Robinson clarifies that most of the ventures set out in her POA like the addition of drinking taps, panic buttons, and solar powered lights around dark walkways on campus, are in the research phase, and that she had to put her personal POA on hold to assist with student concerns that came to the SRC. The budget allocated for the Office of Facilities, Safety and Security was confirmed by the SRC treasurer, Shaheen Deonarain, as R15 050.
Other Notable mentions:
Under the office of the secretary’s report, Haines makes mention of 40 NSFAS students who have been wrongly rejected. After engagements with UP Executive Management and Student Finances, the students were allowed to register without paying for registration fees.
Students are also encouraged to look for a SRC newsletter that is mentioned under the Office of the Secretary’s report that is scheduled to be introduced in the second quarter
Assistance with Emergency Accommodation during the registration period for 2020:
During the course of the registration period at the beginning of the year, SRC members assisted students in need of emergency accommodation. Kabwa mentions in his report that “the action taken here was to assist students that would arrive in Pretoria with no prospects for accommodation or place to stay for the evening”. The report mentions that “roughly 51 students were accommodated during this time”. Students who were being accommodated by the SRC were provided with food provisions. However, Kabwa ascertains that “better cooking facilities will be required in future along with better crockery”.
The Deputy President’s report mentions that Elim church offered to accommodate students while the SRC helped to place them. Mehlomakulu states that the SRC referred 153 students to Tuks Res, and 109 of the students were placed within the period of help-desk. Furthermore, Mehlomakulu mentions that the SRC continued to help place students post help-desk, and ascertains that statistics regarding this will be given in the next forum.

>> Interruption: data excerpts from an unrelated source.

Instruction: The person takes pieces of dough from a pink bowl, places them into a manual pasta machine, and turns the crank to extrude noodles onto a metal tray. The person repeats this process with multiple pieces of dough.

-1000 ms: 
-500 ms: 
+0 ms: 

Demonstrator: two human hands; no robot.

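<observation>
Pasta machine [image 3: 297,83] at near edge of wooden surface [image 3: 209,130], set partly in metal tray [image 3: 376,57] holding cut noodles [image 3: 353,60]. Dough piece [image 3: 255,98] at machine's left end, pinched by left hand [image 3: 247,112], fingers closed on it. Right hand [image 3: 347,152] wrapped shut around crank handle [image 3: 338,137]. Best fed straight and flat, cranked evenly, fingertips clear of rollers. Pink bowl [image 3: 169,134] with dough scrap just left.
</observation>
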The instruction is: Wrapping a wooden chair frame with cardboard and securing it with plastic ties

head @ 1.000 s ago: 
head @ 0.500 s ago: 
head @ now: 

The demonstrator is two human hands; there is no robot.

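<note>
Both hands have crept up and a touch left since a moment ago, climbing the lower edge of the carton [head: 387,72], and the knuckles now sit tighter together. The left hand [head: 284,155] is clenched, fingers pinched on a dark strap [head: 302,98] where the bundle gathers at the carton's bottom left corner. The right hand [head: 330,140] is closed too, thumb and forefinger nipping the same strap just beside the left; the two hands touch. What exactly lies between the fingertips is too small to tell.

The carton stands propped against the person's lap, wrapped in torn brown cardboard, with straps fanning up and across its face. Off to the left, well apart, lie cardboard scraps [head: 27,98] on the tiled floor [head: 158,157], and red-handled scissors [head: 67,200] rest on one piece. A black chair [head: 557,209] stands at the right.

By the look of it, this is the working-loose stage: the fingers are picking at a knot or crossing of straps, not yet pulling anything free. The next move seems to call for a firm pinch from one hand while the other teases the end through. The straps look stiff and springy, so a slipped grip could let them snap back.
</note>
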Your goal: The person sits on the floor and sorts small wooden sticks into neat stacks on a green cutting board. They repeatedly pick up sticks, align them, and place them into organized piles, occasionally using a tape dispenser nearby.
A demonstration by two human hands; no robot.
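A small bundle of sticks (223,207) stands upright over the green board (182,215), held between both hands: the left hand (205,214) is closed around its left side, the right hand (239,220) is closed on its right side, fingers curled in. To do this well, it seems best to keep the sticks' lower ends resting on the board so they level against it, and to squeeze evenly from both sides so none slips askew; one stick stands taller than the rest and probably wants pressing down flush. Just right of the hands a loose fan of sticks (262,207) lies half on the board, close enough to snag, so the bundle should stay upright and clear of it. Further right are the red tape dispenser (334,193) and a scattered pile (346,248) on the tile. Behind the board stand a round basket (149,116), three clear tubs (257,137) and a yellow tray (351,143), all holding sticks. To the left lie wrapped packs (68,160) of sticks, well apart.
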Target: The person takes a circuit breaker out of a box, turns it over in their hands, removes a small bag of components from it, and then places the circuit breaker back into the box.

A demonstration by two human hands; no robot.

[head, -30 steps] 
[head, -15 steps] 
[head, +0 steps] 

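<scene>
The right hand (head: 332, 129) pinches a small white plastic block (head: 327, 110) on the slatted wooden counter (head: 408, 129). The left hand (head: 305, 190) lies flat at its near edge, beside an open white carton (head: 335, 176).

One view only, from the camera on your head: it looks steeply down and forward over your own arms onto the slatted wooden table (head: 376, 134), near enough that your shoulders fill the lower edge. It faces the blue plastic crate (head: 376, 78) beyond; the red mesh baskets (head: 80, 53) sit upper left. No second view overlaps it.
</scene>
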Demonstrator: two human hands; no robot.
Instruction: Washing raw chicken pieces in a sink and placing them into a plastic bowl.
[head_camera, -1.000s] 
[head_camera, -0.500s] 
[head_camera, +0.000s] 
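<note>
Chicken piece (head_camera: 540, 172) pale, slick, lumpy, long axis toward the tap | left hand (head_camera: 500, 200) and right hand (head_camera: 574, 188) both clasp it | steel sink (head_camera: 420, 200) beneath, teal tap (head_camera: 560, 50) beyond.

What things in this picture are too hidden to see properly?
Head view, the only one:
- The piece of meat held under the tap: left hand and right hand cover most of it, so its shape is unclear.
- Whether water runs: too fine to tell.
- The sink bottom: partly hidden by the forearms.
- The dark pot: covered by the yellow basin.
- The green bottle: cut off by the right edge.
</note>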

The Office of The President worked in conjunction with the Office of Facilities to organize access for students that needed to enter campus during the month of February, to follow up on registration issues. As opposed to letters that were used in the past, that would only enable students to make their way onto campus via one of the main gates, an alternative modus operandi was adopted. Students had their student cards reactivated during this period.
Proposal and figures related to the study aid fund:
20% of the SRC operational costs were reallocated to the Study Aid Fund. The SRC’s operational cost amounted to R500 000, and R100 00 of the R500 000 was directed to the Study Aid Fund. This then left R400 000 that was divided into the 19 portfolios. According to the office of the Study finance report, “the proposal further stipulates that 50% of the project pool funds be redirected towards the Study Aid Fund, the 50% was also R100 000 of the R200 000 that would be allocated”. The Study Finance officer, Thulaganyo Kola, ascertains in the report that “the proposal of the mid-year SRC camp funds to be redirected to the Study Aid fund was rejected by the Director of Student Affairs, and no negotiation was done with regards to the Director’s rejection to reallocate these funds for students’ financial assistance”.
Constitutional amendments sent to Council:
Kabwa mentions that the submission date for the documents to be sent to council was 28 January 2020. Due to the registration issues that the SRC was resolving, the SRC and Constitutional Tribunal did not get to discuss the amendments. Therefore, Kabwa ascertains that the SRC has “been granted leave to submit the amendments to the Standing Committee of Council on 16 April for the June sitting”. He confirmed that currently no new amendments have been sent to the council.